◆ The problem
Only the lines below between the ones containing "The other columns" and "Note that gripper", inclusive, are to be reproduced, each exactly as it stands.

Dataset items

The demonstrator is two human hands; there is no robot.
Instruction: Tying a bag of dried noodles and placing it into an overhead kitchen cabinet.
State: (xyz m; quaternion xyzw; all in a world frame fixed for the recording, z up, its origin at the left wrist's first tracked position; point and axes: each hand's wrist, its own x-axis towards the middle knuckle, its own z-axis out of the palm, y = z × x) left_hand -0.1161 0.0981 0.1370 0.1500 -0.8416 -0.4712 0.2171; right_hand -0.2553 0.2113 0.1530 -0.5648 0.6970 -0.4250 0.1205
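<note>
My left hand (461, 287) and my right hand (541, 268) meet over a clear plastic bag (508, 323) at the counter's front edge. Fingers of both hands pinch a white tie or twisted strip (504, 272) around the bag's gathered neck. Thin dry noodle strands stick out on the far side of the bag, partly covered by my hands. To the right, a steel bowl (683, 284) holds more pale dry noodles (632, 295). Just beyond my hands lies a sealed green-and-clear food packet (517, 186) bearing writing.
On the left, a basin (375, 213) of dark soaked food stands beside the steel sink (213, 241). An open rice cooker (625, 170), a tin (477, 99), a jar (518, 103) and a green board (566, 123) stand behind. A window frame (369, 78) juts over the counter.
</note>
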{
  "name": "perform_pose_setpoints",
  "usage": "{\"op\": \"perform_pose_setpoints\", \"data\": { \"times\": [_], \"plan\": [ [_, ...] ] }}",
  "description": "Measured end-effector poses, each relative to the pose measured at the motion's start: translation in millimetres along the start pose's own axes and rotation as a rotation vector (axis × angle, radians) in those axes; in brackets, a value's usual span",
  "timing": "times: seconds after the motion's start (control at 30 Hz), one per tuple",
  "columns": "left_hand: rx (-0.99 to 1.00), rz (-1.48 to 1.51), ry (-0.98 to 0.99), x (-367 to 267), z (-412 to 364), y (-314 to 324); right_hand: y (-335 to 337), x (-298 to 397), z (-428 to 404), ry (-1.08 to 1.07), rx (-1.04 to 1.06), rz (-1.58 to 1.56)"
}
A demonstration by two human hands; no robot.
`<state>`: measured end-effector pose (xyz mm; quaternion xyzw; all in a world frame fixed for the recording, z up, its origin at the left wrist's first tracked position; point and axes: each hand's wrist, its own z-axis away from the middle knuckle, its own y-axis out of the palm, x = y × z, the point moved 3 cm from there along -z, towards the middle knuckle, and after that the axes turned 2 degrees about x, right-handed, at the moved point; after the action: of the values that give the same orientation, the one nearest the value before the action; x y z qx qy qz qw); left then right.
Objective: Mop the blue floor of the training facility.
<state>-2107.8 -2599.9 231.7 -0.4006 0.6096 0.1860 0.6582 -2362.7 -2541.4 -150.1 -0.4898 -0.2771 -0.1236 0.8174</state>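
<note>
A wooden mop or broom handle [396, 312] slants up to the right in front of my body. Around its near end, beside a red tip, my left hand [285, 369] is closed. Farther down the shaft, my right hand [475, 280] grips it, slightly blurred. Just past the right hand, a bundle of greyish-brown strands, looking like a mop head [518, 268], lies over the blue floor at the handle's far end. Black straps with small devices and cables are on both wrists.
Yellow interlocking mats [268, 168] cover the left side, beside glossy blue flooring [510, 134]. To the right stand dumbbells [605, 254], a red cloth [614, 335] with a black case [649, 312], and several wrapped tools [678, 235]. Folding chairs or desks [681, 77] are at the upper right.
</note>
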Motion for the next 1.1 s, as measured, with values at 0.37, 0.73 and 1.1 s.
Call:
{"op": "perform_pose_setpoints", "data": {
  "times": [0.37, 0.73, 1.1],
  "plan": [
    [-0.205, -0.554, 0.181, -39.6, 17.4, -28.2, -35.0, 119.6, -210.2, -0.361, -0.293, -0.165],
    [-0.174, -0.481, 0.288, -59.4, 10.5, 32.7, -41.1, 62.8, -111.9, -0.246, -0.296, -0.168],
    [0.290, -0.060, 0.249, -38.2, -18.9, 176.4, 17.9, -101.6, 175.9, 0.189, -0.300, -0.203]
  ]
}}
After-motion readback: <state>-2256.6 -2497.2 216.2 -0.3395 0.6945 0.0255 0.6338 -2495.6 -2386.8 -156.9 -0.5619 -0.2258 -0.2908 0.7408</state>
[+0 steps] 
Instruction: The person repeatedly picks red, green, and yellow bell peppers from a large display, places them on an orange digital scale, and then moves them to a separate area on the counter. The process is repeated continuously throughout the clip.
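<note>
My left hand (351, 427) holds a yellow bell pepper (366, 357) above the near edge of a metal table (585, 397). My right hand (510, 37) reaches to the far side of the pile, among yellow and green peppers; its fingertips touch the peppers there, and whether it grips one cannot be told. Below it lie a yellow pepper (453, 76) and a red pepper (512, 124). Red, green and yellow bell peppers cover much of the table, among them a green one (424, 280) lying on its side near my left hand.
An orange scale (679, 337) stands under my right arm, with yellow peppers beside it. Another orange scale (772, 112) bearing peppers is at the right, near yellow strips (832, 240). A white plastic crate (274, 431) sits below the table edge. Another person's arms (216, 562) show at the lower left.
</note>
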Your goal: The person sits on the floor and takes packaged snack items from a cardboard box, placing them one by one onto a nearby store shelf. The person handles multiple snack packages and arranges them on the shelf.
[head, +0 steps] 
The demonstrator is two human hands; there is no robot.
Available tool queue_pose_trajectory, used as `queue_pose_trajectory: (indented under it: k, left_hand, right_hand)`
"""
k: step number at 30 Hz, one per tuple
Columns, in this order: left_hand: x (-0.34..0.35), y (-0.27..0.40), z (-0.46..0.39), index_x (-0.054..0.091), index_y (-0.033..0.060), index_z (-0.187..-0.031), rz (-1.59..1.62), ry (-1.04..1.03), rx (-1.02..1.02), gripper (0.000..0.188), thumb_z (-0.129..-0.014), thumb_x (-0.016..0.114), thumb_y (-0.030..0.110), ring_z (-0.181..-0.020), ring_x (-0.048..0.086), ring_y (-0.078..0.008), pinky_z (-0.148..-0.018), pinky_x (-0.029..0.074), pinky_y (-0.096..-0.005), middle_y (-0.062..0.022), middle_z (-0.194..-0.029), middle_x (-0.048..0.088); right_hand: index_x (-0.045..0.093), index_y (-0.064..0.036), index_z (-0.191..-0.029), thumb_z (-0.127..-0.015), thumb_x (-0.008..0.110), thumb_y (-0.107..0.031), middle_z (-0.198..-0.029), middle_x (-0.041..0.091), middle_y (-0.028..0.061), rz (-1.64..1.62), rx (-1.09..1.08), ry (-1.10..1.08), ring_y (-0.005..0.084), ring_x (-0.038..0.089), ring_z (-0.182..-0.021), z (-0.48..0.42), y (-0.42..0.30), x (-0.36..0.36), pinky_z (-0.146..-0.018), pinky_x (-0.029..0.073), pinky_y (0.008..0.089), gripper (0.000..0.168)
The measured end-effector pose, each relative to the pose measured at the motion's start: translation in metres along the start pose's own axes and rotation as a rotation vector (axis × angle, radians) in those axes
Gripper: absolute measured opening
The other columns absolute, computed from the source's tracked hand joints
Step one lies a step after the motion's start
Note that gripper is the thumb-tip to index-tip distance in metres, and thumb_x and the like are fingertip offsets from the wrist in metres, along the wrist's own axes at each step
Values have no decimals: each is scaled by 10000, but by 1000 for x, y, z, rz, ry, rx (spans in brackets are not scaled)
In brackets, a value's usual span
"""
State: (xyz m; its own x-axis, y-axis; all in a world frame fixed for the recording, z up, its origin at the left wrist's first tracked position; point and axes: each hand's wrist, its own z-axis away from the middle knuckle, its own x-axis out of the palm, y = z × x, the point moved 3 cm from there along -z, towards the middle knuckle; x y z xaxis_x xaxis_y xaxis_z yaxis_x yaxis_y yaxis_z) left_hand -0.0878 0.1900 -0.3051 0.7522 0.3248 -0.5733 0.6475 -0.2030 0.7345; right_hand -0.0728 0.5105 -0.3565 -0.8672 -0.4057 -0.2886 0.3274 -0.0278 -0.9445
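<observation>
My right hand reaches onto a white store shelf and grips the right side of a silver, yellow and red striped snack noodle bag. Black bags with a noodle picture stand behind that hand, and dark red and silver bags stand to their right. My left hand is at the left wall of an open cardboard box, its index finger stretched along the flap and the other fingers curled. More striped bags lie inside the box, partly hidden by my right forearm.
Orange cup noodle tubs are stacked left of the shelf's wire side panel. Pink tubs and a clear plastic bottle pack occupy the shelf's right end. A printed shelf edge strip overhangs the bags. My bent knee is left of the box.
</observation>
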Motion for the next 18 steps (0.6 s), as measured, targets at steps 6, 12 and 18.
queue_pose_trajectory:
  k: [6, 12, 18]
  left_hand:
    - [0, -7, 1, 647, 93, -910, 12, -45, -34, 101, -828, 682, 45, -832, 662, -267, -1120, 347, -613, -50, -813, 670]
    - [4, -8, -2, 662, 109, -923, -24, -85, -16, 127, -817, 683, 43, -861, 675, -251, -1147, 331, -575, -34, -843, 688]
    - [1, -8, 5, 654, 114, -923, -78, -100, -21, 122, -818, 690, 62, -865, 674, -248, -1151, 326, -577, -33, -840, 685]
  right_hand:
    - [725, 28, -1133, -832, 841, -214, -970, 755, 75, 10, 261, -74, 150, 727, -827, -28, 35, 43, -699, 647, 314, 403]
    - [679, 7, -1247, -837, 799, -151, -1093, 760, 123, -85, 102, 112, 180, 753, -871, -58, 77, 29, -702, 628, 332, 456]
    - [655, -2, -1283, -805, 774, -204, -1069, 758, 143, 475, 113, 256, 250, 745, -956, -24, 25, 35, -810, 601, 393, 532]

◆ Exercise answer
The other columns absolute, computed from the source's tracked hand joints
Step one lies a step after the motion's start
Note that gripper is the thumb-tip to index-tip distance in metres, and thumb_x and the like are fingertip offsets from the wrist in metres, along the wrist's own axes at each step

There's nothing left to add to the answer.